MATERIAL PROVIDED:
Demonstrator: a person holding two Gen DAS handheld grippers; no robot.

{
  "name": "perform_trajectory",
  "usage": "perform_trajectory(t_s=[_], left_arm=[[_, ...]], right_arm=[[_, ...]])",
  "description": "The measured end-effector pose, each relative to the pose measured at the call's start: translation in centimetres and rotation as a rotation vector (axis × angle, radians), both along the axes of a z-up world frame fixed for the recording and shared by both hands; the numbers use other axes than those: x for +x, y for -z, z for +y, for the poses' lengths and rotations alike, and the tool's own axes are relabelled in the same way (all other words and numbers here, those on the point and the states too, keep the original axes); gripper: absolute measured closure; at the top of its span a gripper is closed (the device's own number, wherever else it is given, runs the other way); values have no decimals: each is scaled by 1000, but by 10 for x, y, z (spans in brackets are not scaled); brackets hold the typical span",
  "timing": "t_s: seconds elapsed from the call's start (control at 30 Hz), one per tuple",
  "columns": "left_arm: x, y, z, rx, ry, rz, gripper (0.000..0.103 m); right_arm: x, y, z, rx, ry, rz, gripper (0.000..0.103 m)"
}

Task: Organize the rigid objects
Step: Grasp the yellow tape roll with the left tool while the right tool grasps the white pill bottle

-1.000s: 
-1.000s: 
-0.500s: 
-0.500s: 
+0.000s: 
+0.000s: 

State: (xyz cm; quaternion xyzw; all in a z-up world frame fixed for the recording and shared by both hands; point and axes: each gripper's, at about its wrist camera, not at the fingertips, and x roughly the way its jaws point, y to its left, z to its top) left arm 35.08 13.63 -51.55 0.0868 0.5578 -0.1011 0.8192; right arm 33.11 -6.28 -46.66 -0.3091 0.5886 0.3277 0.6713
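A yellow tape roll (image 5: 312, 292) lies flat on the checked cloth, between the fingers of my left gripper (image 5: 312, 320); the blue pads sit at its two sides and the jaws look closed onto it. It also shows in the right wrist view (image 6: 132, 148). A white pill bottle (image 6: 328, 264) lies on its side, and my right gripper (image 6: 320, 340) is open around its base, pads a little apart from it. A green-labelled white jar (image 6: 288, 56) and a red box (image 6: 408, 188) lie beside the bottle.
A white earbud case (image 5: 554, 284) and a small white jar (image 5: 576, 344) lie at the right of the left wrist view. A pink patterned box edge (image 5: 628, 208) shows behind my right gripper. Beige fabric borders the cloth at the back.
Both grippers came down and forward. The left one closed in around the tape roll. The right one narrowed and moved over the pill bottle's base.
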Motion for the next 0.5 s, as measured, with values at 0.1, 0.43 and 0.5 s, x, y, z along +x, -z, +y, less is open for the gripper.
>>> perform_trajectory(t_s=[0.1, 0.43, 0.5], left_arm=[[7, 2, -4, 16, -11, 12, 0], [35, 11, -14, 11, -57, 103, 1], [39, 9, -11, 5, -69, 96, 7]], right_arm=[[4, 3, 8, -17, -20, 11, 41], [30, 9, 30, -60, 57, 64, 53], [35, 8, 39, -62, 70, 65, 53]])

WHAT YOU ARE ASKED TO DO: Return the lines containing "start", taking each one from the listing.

ANSWER TO THE PROBLEM:
  "description": "The measured end-effector pose, each relative to the pose measured at the call's start: translation in centimetres and rotation as a rotation vector (axis × angle, radians), both along the axes of a z-up world frame fixed for the recording and shared by both hands; the numbers use other axes than those: x for +x, y for -z, z for +y, for the poses' lengths and rotations alike, and the tool's own axes are relabelled in the same way (all other words and numbers here, those on the point and the states too, keep the original axes); gripper: absolute measured closure; at the top of its span a gripper is closed (the device's own number, wherever else it is given, runs the other way); values have no decimals: each is scaled by 1000, but by 10 for x, y, z (spans in brackets are not scaled); brackets hold the typical span",
  "timing": "t_s: seconds elapsed from the call's start (control at 30 Hz), one per tuple",

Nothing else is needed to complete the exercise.